• El profesor David Maciel aseveró que la cinta aborda la integración cultural y las relaciones sentimentales interétnicas

En el marco de las charlas sobre cine y literatura dedicado a la cultura chicana que se presenta todos los lunes del mes en la Sala Arcady  Boytler de la Cineteca Nacional, se exhibió por vez primera en México la cinta Luminarias, del realizador José Luis Valdés, estrenada en 2000.

La actividad organizada por la Coordinación Nacional de Literatura del Instituto Nacional de Bellas Artes con la Cineteca Nacional ofreció una divertida comedia sobre las relaciones sentimentales y afectivas, de identidad cultural y racial entorno a la vida y los amores de cuatro exitosas mujeres latinas de origen mexicano.

El relato se centra en la amistad y las cotidianas reuniones de Andrea, una destacada abogada divorciada, personaje central de la historia, junto a Sofía, una terapeuta; Irene, una atractiva diseñadora de ropa y Lilly, una artista plástica.

Todas las semanas se reúne en el club nocturno Luminarias para conversar sobre la cotidianidad, el trabajo, la familia, todo lo referente a sus relaciones románticas y las vicisitudes con los hombres.

   

El doctor en Historia por la Universidad de California, David Maciel y profesor emérito por las Universidades de California de Los Ángeles y de Nuevo México comentó la película en el ciclo denominado “Los Chicanos. De las letras a la imagen”.

El largometraje basado en una exitosa obra de teatro escrita por la actriz, dramaturga y guionista, Evelina Fernández, protagonista del filme, fue calificado por el investigador de relevante y diferente a la gran mayoría de las producciones chicanas, cuyas temáticas se centran en problemáticas raciales, de explotación y en temas de migración y frontera.

“Es una de las pocas películas sobre historias de la mujer que representa mujeres exitosas” además de plantear y cuestionar “la integración y asimilación cultural, las relaciones sentimentales  interétnicas”, no sólo de chicanos con sajones judíos, también con personas de otras razas, asiáticos y de color.

El autor de las publicaciones El bandolero, el pocho y la raza: Imágenes cinematográficas del chicano y El norte: The U.S. Mexican Border in Contemporary Cinema, aseveró que la cinta muestra una faceta “de nuestras realidades que no es tratado por los medios masivos, ni por la televisión y el cine”.

Es decir, “ver mujeres exitosas, mujeres universitarias, mujeres profesionales que muestra que la población chicana es muy diversa”.

Sobre todo, de una población con logros. “Hay una clase media muy sustancial, y ante todo, una clase de universitarios cada día más grande.

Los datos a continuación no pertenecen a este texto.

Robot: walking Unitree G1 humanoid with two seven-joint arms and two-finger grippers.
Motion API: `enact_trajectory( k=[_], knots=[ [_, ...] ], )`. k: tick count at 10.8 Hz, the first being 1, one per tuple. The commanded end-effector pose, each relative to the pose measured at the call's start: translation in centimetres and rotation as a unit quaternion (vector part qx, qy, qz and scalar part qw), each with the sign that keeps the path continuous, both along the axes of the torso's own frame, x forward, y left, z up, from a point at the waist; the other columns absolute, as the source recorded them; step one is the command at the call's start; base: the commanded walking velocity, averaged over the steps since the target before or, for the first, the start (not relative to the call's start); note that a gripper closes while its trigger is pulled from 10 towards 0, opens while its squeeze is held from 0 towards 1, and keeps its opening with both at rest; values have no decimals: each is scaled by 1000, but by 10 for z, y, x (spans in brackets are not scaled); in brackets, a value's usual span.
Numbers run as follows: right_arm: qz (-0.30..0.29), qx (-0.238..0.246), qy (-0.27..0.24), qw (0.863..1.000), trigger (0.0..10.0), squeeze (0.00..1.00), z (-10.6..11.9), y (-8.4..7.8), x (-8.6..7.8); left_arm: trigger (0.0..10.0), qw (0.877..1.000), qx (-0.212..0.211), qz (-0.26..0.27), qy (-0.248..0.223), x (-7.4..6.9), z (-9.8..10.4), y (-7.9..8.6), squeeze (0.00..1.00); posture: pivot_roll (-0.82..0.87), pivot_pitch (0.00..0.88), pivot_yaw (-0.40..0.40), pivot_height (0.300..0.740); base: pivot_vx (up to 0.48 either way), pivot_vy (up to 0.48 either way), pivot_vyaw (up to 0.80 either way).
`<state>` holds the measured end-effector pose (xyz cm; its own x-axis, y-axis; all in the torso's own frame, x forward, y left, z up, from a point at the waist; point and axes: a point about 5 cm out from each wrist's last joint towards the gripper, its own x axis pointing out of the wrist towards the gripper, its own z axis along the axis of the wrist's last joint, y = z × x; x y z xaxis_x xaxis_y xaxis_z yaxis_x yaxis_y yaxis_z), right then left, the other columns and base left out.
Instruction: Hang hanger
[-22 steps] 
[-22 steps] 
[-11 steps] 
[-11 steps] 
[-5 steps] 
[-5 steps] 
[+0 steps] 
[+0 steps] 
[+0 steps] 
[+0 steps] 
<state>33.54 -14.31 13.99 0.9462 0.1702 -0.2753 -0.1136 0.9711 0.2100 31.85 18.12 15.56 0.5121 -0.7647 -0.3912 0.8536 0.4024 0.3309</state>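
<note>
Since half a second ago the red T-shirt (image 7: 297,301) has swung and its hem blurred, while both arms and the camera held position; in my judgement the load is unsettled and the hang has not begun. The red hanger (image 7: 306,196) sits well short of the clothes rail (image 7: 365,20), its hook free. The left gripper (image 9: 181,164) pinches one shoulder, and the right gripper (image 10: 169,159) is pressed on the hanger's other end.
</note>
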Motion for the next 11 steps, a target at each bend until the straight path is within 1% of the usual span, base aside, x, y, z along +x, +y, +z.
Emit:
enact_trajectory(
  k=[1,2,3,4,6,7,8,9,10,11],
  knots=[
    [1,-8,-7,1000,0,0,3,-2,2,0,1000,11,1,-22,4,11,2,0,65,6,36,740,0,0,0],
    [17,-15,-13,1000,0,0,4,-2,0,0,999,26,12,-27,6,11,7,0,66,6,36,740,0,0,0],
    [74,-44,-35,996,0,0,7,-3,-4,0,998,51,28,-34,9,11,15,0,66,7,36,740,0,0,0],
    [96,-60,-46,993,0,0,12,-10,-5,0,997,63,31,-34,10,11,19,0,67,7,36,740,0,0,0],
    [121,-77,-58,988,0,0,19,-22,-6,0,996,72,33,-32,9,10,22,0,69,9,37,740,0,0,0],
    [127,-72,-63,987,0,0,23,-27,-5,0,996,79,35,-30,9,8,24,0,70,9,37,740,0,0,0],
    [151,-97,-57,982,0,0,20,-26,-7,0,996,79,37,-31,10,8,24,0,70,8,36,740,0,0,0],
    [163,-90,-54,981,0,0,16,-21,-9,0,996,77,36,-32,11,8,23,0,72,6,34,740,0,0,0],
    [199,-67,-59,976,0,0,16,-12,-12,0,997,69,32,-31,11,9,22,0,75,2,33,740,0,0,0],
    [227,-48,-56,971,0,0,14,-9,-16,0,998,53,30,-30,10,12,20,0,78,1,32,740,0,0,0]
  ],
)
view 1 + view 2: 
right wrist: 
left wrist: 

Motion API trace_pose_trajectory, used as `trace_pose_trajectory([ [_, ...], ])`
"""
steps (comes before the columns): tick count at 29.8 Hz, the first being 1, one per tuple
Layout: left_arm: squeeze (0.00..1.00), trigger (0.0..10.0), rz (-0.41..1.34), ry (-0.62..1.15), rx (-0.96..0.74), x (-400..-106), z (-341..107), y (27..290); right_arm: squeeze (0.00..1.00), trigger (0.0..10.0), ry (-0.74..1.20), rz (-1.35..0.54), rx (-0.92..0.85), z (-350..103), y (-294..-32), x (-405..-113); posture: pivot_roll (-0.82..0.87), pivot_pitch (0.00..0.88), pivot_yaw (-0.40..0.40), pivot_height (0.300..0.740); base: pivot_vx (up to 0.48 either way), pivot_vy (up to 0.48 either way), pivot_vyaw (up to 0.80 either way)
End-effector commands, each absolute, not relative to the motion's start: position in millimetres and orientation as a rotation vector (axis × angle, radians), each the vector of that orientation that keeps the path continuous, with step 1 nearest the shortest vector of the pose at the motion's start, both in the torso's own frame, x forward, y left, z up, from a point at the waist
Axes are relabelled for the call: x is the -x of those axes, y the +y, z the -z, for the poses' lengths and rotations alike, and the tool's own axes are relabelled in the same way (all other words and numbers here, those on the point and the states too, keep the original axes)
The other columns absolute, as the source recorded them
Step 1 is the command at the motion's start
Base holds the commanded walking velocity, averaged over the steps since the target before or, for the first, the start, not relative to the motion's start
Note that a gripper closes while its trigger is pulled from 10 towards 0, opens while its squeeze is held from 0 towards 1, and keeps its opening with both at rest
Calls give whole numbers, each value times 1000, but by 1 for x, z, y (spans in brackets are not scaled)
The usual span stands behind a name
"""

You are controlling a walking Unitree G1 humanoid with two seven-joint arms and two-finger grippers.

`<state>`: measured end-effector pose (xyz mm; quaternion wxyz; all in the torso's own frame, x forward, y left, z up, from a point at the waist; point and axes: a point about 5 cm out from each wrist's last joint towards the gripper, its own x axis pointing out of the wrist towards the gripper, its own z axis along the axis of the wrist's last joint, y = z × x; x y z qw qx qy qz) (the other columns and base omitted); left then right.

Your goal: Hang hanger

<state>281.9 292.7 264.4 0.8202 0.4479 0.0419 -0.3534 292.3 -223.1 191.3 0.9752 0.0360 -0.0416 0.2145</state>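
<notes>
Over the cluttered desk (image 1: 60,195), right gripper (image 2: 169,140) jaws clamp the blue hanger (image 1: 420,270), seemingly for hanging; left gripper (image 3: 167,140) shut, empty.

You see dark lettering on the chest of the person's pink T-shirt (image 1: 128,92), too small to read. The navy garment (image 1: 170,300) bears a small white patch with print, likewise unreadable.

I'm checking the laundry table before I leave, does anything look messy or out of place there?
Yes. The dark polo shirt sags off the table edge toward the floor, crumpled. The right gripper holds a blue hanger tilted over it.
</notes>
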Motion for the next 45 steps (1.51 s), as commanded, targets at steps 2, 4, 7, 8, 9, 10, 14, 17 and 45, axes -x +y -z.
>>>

Ya somos otra cosa y desafortunadamente en México estas realidades no se conocen, no se discuten mucho, no se toman mucho en cuenta, no se analizan”.

De hecho “somos una comunidad tan diversa como la mexicana. Tenemos muchas capas y estratos sociales. Tenemos desde élites, hasta jornaleros, y en medio, todo tipo de situaciones socioeconómicas. Pero también ya hay mujeres universitarias sustanciales con carreras profesionales exitosas”.

El doctor Maciel recordó que el florecimiento cultural chicano surgió de la lucha social de los años cincuenta y sesenta.

“De todos los logros que se llevaron a cabo, a través de esa contienda social, la cultura es lo más ejemplar y los más constante, porque de ahí surge el cine, la literatura, el teatro y la academia, siendo el teatro uno de los pilares”.

El teatro nace “de la lucha, al lado del movimiento chicano. Es político, a la vez, como toda nuestra obra cultural, trata de tener un altísimo valor artístico”.

No debe olvidarse que “la cultura está íntimamente ligada al mensaje político. A nuestra lucha de dignidad, de orgullo étnico, de recuperación de nuestra mexicanidad, de nuestro legado y ante todo, de llevar a cabo la representación de toda las facetas de la experiencia chicana, como esta película que muestra otra visión, con la clase media universitaria”.

Expuso que el debate feminista en el arte fílmico se expresa en la demanda de mayores oportunidades y de mejores papeles para las actrices, pues “muchas actrices y directoras se queja de que y no hay tantos papeles para las mujeres o no tantas películas que estrictamente se enfoque en temas de género”.

Por ello “esta cinta es una de las más representativas del teatro y del cine chicano en este sentido”.

El ciclo “Los Chicanos. De las letras a la imagen” continúa el próximo lunes 18, a las 18:00 horas, en la Sala 4 Arcady Boytler de la Cineteca Nacional con el largometraje Fiebre Latina (Zoot Suit, Luis Valdés, Estados Unidos, 1981) y concluirá el 25 con la exhibición de La balada de Gregorio Cortez ( The ballad of Gregorio Cortez, Roberto M. Young, Estados Unidos 1982).